I don’t know when it became cool for men to despise something as simple as cuddling. For reasons I don’t understand, it’s one of those things that people consider girly. Saying you enjoy cuddling is the same as admitting you have shriveled balls and bad breath. Even among women, it’ll get most men awkward looks.

I think that’s one of the many gender-driven tropes that we need to crush with a 50-ton boulder and a gallon of napalm. I know from my experience with ex-girlfriends that cuddling can be fun, sexy, and even a little kinky if you do it right.

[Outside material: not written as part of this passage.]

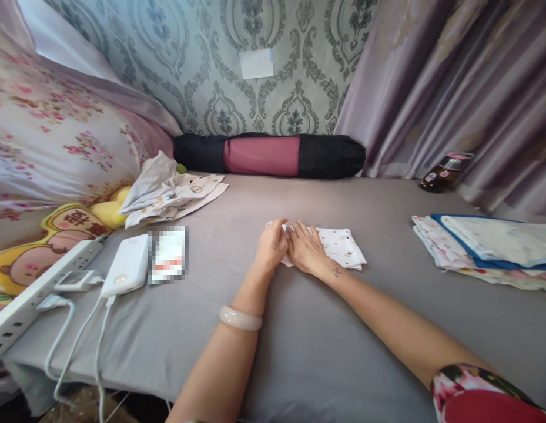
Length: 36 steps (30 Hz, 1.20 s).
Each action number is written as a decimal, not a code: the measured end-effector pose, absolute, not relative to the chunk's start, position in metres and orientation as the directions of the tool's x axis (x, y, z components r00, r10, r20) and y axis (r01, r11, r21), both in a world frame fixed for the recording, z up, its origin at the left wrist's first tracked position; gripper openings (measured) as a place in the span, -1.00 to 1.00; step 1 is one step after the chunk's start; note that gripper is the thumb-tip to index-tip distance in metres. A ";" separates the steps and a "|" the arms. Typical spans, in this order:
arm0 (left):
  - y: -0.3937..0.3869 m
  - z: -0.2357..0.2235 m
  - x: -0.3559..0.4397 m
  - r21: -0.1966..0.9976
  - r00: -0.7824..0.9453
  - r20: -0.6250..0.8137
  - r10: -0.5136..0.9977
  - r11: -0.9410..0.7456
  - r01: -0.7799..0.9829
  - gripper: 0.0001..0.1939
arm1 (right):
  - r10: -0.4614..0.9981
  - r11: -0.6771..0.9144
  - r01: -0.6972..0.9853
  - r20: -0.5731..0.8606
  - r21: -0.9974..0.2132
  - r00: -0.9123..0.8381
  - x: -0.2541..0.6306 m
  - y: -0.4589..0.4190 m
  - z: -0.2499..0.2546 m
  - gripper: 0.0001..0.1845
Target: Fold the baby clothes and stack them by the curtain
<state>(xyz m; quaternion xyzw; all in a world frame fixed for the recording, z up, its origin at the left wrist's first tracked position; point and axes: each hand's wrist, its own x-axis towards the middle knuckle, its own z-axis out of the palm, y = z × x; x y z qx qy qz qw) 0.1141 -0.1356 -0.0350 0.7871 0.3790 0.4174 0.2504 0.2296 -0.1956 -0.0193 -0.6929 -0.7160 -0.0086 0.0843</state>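
Observation:
A small white cloth with tiny prints (341, 245) lies folded on the grey bed sheet (325, 329) in the middle. My right hand (305, 249) lies flat on its left part, fingers stretched out. My left hand (271, 245) sits right beside it, fingers curled down onto the cloth's left edge, pinching or pressing it. A pale bangle is on my left wrist.
A heap of light clothes (171, 194) lies at the back left. A stack of folded cloths (488, 247) sits at the right. A black and pink roll (268, 154) lies against the wall. A power bank (127, 264), cables and a power strip (39, 282) lie at left. A brown bottle (444, 171) stands by the curtain.

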 end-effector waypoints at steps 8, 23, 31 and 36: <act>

I won’t get into specifics, but if any of my ex-girlfriends are reading this, I hope I conjured some pleasant memories.

I doubt I’ll convince anyone that cuddling can be both sexy and manly today, but I can couple it with my weekly does of Sexy Sunday Thoughts. If nothing else, I hope this convinces you to try a little extra cuddling with your lover the next chance you get. You may be surprised by how much you enjoy it.


“Drinking and driving is dangerous, but drinking and flirting is hilarious.”


“Having big balls is the only compliment that can also be a diagnosis.”


“Finding a lover is like finding a G-spot in that it can be pretty messy, but rewarding.”


“When you think about it, every romantic endeavor contains some element of prostitution.”


“Cuddling is just a PG version of foreplay.”


“Food critics and oral sex enthusiasts utilize similar methods in refining their craft.”


“A fashion statement is just someone silently proclaiming how far they’re willing to go to get laid.”


I hope that put everyone in a more cuddly mood. The weather is starting to change. We have at least six months of cold weather ahead of us. Now is as good a time as any to exercise your cuddling skills. It can help keep you warm, save money on heating, and enhance your sex life. What’s not to love?